Bad Rug Bud and the Contraction Faction

Amid the most exciting (and most watched) World Series in a decade, Major League Baseball Commissioner Bud Selig spent most of his time undermining his product's signature event. Selig announced that baseball's owners had come up with a plan to eliminate two of its least financially viable teams, effective for the 2002 season. On Tuesday, the owners ratified Bud's contraction plan, though they wouldn't reveal for which two teams the bell has tolled. The Montreal Expos and the Minnesota Twins are the two leading candidates, with the two Flordia expansion teams, the Florida Marlins and the Tampa Bay Devil Rays, also in danger. Under the plan, the rest of the teams would buy out the two teams--at a very generous price--and the players would be dispersed, probably via a reverse-order draft.

There's an easy way to tell when Bud Selig is lying: his lips move. Bad Rug Bud has the negative charisma of either a flatulent leper or a used car salesman, which is what he was in his prior occupation before he became owner of the Milwaukee Brewers. He's the man who killed the World Series seven years ago, and he's poised to perpetrate the most harmful scam in Major League history. If he and his fellow owners succeed, they will have brought a bigger disgrace to baseball than the Black Sox scandal.

Contraction is a ham-fisted ploy by Bad Rug Bud & Co. to fire the opening shots in the latest showdown between the owners and the Major League Baseball Players Association. The Collective Bargaining Agreement expired at midnight on Wednesday, and the owners seem to feel that coming to the table having already voted to contract, they will be able to--at the very least--extract major concessions out of the players in exchange for "preserving" major league jobs via roster expansion.

When Bad Rug Bud says that the markets they're contracting are those that aren't economically viable, what he means is that the teams in those markets have been unable to extort money from taxpayers to build publicly financed stadiums. This is why Minnesota, a team with the richest owner in baseball, a team with a metro population of 3 million, is not "economically viable," while Bud's own Brewers, with a metro population of 1.7 million but a shiny new ballpark, are. Don't think Bud himself doesn't have something to gain by the disappearance of another team in his geographic region, either.

Let's back up a bit. Selig and the other owners have long claimed that three-fourths (or more) of all major league teams are losing money. A so-called Blue Ribbon Panel--commissioned by MLB and including such luminaries as former Federal Reserve Chairman Paul Volcker, former Senator George Mitchell, and political columnist George Will--reported last year that only three teams--the Yankees, Indians, and Rockies, showed an operating profit for the period of 1995-1999.

Can you say "bullshit," boys and girls? This is an outright lie fueled by public inaccountability and accounting trickery. The finances of major league teams are not fully disclosed to the public; figures are leaked only for PR purposes, and often strongly at odds with outside economic experts' estimates. In the case of the Blue-Ribbon Panel, the numbers came from the owners themselves, not from any independent audits.

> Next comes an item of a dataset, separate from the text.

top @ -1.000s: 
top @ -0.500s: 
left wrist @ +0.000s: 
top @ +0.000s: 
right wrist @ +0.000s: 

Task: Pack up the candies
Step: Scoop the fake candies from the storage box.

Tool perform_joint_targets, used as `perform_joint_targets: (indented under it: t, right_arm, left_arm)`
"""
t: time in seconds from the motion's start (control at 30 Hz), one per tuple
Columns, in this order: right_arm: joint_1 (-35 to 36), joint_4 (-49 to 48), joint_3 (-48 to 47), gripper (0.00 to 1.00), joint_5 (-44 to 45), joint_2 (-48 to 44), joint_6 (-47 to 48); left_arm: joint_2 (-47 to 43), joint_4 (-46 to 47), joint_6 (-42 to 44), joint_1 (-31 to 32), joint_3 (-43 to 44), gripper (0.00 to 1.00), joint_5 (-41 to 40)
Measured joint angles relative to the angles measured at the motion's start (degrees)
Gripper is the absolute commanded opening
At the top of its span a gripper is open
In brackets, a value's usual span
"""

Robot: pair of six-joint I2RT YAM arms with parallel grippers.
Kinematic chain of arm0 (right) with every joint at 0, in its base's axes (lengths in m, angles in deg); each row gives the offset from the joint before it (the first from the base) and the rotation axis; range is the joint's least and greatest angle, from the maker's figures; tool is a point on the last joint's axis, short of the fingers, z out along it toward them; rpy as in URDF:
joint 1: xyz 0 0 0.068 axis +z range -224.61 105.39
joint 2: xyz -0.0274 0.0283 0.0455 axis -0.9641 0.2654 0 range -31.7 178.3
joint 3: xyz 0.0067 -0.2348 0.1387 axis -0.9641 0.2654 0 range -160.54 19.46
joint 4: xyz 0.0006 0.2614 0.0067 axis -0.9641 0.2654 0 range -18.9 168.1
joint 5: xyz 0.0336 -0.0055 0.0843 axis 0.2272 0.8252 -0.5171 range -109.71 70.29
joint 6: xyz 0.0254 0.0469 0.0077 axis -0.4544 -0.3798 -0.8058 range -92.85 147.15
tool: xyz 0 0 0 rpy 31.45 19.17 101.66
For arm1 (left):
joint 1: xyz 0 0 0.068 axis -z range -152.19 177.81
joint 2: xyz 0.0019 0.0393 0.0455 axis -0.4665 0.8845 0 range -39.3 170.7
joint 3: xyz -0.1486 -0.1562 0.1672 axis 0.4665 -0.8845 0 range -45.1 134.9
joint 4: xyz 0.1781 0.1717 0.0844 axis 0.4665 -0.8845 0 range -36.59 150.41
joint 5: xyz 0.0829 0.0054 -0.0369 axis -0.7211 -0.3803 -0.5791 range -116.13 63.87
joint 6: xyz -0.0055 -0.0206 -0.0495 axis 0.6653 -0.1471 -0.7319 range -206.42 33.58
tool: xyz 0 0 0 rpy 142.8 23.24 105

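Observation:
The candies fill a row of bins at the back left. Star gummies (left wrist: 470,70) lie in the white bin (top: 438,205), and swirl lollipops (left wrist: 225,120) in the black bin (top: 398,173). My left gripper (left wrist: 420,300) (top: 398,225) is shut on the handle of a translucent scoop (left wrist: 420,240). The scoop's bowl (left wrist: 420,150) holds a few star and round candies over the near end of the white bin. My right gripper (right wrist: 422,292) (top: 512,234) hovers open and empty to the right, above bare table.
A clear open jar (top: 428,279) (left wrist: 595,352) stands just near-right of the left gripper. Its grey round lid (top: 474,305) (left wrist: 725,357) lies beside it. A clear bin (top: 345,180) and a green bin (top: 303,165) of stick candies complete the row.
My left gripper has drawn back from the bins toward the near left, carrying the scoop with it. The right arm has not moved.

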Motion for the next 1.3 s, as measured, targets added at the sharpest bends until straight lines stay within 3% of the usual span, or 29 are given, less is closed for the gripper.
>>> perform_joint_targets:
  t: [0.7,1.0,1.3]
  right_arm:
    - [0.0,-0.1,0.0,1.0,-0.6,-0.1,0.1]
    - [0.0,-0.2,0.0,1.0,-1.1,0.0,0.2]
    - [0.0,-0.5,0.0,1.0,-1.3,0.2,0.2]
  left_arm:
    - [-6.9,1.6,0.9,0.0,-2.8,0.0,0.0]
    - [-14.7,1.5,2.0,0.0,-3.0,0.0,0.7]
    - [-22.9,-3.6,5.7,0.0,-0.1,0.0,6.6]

Corporate ownership of teams allows profits in one area to be repositioned as debt through creative accounting. As MLB's current president, Paul Beeston put it a couple years ago, "Under generally acccepted acocunting principles, I can turn a $4 million profit into a $2 million loss, and I can get every national accounting firm to agree with me." Other completely legal accounting shenanigans take place as well. For example, media-owned teams play less-than-market value for the services of their partners. The Tribune Company owns both the Chicago Cubs and cable TV station WGN, which broadcasts the Cubs. WGN underpays the Cubs for broadcast rights "by $20 million or more" according to economist Andrew Zimbalist, the most prominent critic of MLB's financial chicanery. This allows the Cubs to report lower revenues. Another example is the St. Louis Cardinals. When they were owned by the brewing company Anheuser-Busch, all of the concessions for beer sales at the ballpark (Busch Stadium) went to the parent company, not the ballclub.

Don't get me wrong, baseball does have its share of financial ills. The revenue disparity between the richest and pooerest teams needs to be addressed. But contraction has very little chance of solving the financial woes. Between the high cost of buying out teams and the legal fees which will arise from the broken contracts, cheaper and more efficient solutions have to be found.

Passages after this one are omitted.